Augustinus von Hippo
Catena Aurea · Matthäusevangelium 5
31 Es ist auch gesagt worden: Wer seine Frau entlässt, soll ihr einen Scheidebrief geben. 32 Ich aber sage euch: Jeder, der seine Frau entlässt, außer wegen Unzucht, der macht sie zur Ehebrecherin, und wer eine Entlassene heiratet, begeht Ehebruch.

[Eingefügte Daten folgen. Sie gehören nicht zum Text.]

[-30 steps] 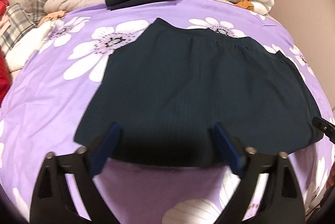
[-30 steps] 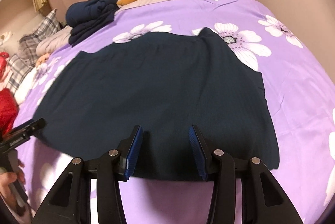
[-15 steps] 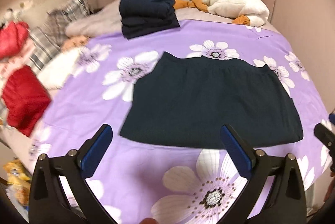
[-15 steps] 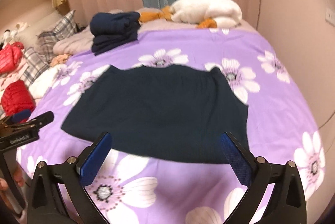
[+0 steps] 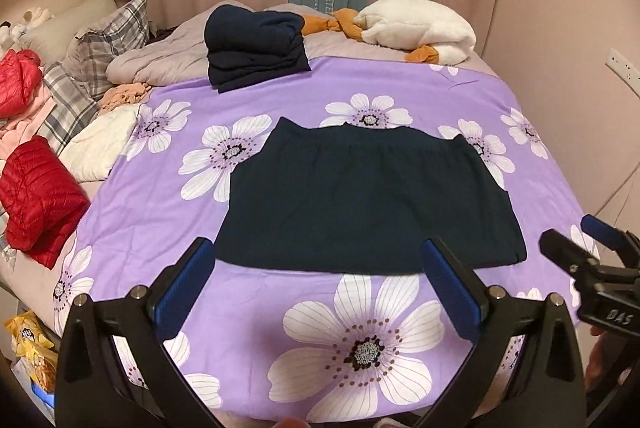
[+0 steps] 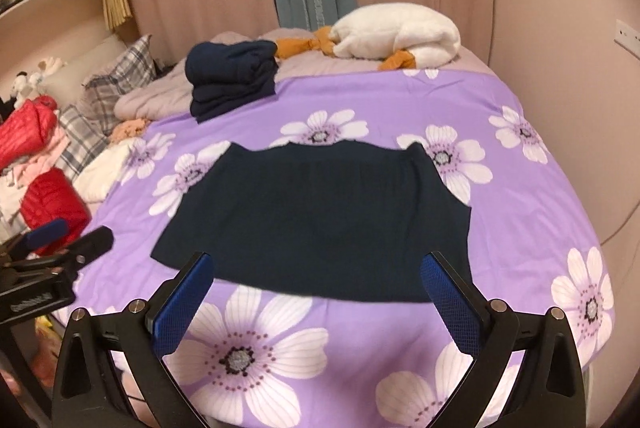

(ubi sup.) Der Apostel hat hier die Grenze festgelegt und verlangt, dass sie sich, solange ihr Mann lebt, einer neuen Ehe enthält. Nach seinem Tod erlaubt er ihr zu heiraten. Wenn aber die Frau nicht heiraten darf, solange ihr früherer Mann lebt, um wie viel weniger darf sie sich unerlaubten Genüssen hingeben. Aber dieses Gebot des Herrn, das die Entlassung einer Frau verbietet, wird von dem nicht übertreten, der mit ihr nicht fleischlich, sondern geistlich lebt, in jener seligeren Ehe derer, die sich keusch halten. Hier erhebt sich auch die Frage, was jene Unzucht ist, die der Herr als Scheidungsgrund zulässt; ob die fleischliche Sünde, oder nach dem Schriftgebrauch des Wortes jede unerlaubte Leidenschaft, wie Götzendienst, Habsucht, kurz jede Übertretung des Gesetzes durch verbotene Begierden. Denn wenn der Apostel die Scheidung einer Frau erlaubt, wenn sie ungläubig ist (obwohl es freilich besser ist, sie nicht zu entlassen), und der Herr jede Scheidung außer wegen Unzucht verbietet, dann muss auch der Unglaube Unzucht sein. Und wenn der Unglaube Unzucht ist, und der Götzendienst Unglaube, und die Habsucht Götzendienst, so ist nicht zu bezweifeln, dass die Habsucht Unzucht ist. Und wenn die Habsucht Unzucht ist, wer kann dann von irgendeiner Art unerlaubter Begierde sagen, sie sei nicht eine Art von Unzucht?